### Supplied material
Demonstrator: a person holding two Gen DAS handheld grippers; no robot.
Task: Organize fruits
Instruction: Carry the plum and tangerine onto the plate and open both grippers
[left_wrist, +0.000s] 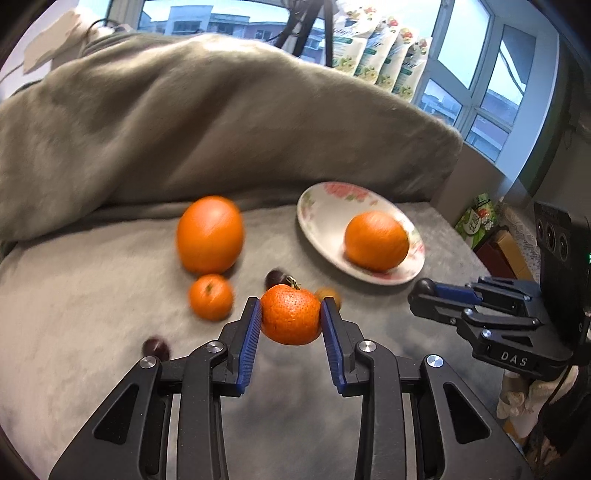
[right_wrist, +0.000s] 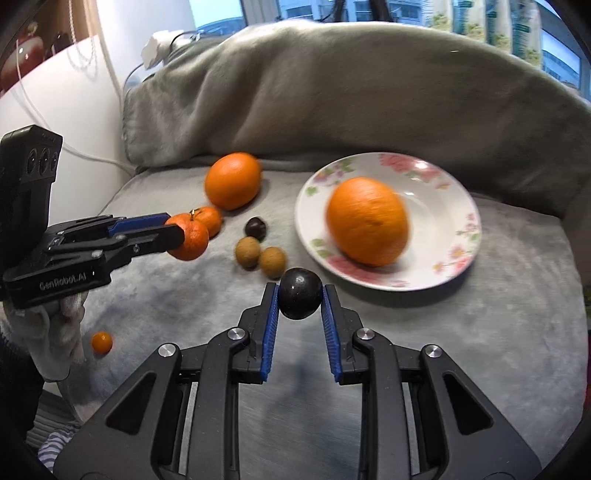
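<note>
- The left hand-held gripper (left_wrist: 291, 316) pinches a small pebbly-skinned orange mandarin with a green stem stub (left_wrist: 291, 315) across its middle, its blue ribbed pads flat on either side. This grip probably keeps the round fruit from rolling out, and the fruit hangs clear of the grey plush cushion surface (left_wrist: 74, 314).
- The right hand-held gripper (right_wrist: 300, 300) pinches a glossy dark purple round plum (right_wrist: 300, 298) the same way, just short of the near rim of the white floral-rimmed ceramic plate (right_wrist: 454, 206), at about 1 o'clock from the fruit.
- A large smooth orange (right_wrist: 369, 220) already lies on that plate, which suggests the plate is the collecting spot.
- Loose on the cushion in the right wrist view, at 10 to 11 o'clock from the plum:
  - a second large oval orange (right_wrist: 233, 180)
  - another small mandarin (right_wrist: 211, 218)
  - a dark brown chestnut-like fruit (right_wrist: 256, 227)
  - two tan round longans (right_wrist: 260, 256)
- A tiny orange kumquat (right_wrist: 102, 342) sits apart at 8 o'clock.
- With both grippers loaded, the likely next step is to set the fruit beside the orange; the shallow rim may let it roll.
</note>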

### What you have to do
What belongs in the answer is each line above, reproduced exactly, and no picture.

### Output for this task
Demonstrator: a person holding two Gen DAS handheld grippers; no robot.
Task: Organize fruits
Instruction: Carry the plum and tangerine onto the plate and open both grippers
[left_wrist, +0.000s] 
[right_wrist, +0.000s] 
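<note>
- The left hand-held gripper (left_wrist: 291, 316) pinches a small pebbly-skinned orange mandarin with a green stem stub (left_wrist: 291, 315) across its middle, its blue ribbed pads flat on either side. This grip probably keeps the round fruit from rolling out, and the fruit hangs clear of the grey plush cushion surface (left_wrist: 74, 314).
- The right hand-held gripper (right_wrist: 300, 300) pinches a glossy dark purple round plum (right_wrist: 300, 298) the same way, just short of the near rim of the white floral-rimmed ceramic plate (right_wrist: 454, 206), at about 1 o'clock from the fruit.
- A large smooth orange (right_wrist: 369, 220) already lies on that plate, which suggests the plate is the collecting spot.
- Loose on the cushion in the right wrist view, at 10 to 11 o'clock from the plum:
  - a second large oval orange (right_wrist: 233, 180)
  - another small mandarin (right_wrist: 211, 218)
  - a dark brown chestnut-like fruit (right_wrist: 256, 227)
  - two tan round longans (right_wrist: 260, 256)
- A tiny orange kumquat (right_wrist: 102, 342) sits apart at 8 o'clock.
- With both grippers loaded, the likely next step is to set the fruit beside the orange; the shallow rim may let it roll.
</note>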

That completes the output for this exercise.